WHAT YOU ARE ASKED TO DO -> Look below for the line containing "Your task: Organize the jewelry"; from there through the line containing "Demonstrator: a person", both lines included, please set down each line exactly and nothing else.
_ _ _ _ _ _ _
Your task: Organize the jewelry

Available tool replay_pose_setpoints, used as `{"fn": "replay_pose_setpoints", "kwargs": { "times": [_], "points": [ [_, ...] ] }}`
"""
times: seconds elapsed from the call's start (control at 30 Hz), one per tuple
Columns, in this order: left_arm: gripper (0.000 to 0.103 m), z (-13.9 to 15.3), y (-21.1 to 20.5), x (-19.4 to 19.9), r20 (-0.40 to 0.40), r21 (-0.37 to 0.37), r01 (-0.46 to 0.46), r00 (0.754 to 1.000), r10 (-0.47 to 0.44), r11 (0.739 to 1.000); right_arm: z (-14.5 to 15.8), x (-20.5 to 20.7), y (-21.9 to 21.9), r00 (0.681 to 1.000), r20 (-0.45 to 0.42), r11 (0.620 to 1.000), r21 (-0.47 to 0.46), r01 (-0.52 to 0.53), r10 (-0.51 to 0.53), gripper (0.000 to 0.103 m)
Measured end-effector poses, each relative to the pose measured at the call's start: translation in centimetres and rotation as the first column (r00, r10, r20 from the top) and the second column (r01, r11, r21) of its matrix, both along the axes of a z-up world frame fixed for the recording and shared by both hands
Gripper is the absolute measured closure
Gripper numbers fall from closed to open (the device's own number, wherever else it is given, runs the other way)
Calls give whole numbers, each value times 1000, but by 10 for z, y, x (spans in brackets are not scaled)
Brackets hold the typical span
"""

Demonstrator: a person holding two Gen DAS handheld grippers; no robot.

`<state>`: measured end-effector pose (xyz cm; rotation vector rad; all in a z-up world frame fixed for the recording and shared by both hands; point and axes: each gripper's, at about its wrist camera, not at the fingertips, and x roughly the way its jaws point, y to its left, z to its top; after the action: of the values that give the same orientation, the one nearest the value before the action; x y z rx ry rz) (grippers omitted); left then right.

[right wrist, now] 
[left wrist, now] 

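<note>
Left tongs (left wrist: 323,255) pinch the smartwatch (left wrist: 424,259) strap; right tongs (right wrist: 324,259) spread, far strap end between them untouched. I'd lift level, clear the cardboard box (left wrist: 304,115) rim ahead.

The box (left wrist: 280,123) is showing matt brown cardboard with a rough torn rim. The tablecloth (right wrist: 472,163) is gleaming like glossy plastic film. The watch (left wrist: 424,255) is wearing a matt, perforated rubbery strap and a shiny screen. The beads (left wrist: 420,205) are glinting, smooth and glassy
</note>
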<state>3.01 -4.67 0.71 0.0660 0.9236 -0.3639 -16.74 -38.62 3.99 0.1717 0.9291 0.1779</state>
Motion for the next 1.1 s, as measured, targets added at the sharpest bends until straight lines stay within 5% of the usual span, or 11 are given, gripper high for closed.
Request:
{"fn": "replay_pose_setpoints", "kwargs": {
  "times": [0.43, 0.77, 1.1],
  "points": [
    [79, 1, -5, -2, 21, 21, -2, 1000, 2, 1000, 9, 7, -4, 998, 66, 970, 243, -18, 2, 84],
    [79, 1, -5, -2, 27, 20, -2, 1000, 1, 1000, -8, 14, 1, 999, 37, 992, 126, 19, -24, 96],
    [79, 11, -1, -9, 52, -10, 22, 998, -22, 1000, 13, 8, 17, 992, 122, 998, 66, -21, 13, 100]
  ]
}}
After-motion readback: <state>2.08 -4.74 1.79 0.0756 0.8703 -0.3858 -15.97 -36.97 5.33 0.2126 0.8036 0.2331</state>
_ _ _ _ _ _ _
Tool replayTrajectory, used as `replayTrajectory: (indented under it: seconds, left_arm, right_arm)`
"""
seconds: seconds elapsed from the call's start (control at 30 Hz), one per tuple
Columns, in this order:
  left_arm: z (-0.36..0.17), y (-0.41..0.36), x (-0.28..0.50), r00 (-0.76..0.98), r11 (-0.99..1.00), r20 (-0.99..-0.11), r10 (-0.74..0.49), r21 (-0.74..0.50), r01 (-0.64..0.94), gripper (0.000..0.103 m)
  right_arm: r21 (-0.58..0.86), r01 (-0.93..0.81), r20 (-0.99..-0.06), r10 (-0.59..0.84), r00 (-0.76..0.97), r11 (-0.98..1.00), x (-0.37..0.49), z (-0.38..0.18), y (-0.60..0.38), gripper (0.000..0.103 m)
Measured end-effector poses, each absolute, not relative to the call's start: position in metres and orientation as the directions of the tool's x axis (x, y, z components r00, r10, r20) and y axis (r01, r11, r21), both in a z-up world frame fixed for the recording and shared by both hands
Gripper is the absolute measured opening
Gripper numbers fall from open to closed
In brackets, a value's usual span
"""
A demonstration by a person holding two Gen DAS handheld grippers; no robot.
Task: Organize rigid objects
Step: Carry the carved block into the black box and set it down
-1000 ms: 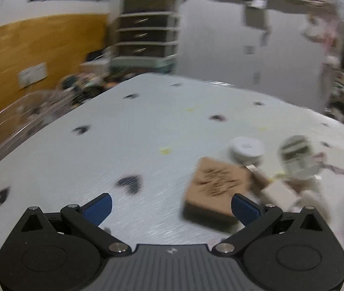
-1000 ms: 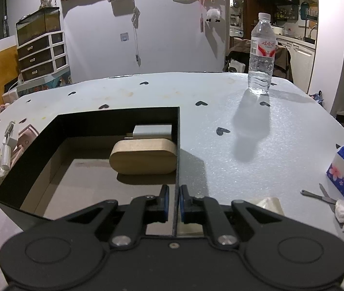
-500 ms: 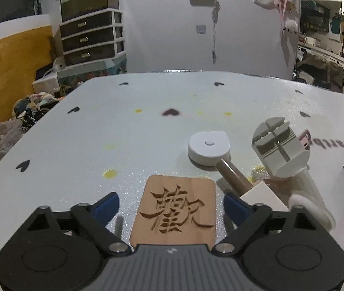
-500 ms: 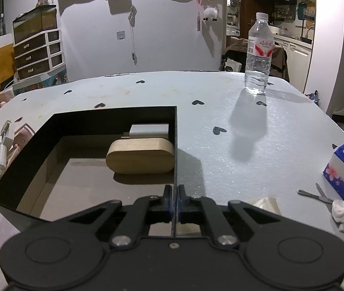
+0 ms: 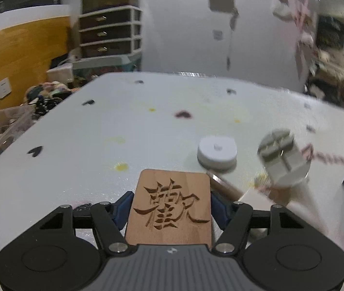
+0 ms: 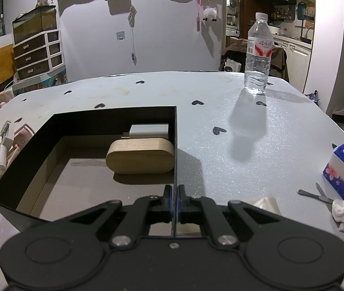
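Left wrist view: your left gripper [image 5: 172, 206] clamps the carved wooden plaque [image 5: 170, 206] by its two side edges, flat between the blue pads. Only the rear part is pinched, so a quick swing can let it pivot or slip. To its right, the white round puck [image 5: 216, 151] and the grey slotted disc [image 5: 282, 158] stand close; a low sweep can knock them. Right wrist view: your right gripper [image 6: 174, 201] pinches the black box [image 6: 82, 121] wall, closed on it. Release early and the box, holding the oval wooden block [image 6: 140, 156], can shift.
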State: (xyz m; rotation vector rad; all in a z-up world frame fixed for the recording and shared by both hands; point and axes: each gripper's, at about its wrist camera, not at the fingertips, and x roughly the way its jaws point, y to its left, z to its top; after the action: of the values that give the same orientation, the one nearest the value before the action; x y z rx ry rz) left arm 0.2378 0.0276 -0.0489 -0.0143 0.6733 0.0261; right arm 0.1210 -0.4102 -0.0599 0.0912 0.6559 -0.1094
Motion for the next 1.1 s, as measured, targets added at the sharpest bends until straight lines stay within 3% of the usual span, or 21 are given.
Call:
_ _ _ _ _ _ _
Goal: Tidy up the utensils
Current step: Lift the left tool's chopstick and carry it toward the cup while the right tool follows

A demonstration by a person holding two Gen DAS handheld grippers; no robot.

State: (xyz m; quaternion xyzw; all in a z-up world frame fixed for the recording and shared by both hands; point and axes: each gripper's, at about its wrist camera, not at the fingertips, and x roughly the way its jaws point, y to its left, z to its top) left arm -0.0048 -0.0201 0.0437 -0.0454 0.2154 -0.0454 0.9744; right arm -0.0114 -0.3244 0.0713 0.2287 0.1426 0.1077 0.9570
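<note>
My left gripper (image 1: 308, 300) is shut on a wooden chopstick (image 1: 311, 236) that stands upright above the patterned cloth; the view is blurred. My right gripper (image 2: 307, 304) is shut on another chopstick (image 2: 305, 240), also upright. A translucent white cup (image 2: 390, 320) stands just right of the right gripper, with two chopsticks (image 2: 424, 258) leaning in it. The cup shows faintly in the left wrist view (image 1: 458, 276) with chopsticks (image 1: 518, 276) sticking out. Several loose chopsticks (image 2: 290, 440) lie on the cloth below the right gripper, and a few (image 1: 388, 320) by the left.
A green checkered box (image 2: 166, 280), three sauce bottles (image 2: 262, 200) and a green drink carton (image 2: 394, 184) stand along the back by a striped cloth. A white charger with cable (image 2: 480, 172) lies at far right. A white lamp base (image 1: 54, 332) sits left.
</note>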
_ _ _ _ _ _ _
SOLUTION FOR THIS EXERCISE ->
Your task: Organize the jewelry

Available tool replay_pose_setpoints, used as `{"fn": "replay_pose_setpoints", "kwargs": { "times": [_], "points": [ [_, ...] ] }}`
"""
times: seconds elapsed from the call's start (control at 30 Hz), one per tuple
Columns, in this order: left_arm: gripper (0.000 to 0.103 m), z (-13.9 to 15.3), y (-21.1 to 20.5), x (-19.4 to 19.9), r20 (-0.40 to 0.40), r21 (-0.37 to 0.37), r01 (-0.46 to 0.46), r00 (0.754 to 1.000), r10 (-0.47 to 0.44), r11 (0.739 to 1.000); right_arm: z (-14.5 to 15.8), x (-20.5 to 20.7), y (-21.9 to 21.9), r00 (0.681 to 1.000), r20 (-0.45 to 0.42), r11 (0.620 to 1.000), r21 (-0.47 to 0.46), r01 (-0.52 to 0.53), r10 (-0.51 to 0.53), gripper (0.000 to 0.103 m)
Measured end-effector poses, each relative to the pose measured at the call's start: translation in centimetres and rotation as the first column (r00, r10, r20 from the top) and the second column (r01, r11, r21) of its matrix, both along the axes of a z-up world frame fixed for the recording and shared by both hands
Gripper is the absolute measured closure
Gripper numbers fall from closed to open (the device's own number, wherever else it is given, runs the other way)
Calls give whole numbers, each value times 1000, but by 10 for z, y, x (spans in brackets are not scaled)
Brackets hold the typical span
"""

Demonstrator: a person holding two Gen DAS handheld grippers; no robot.

This answer is complete as it stands.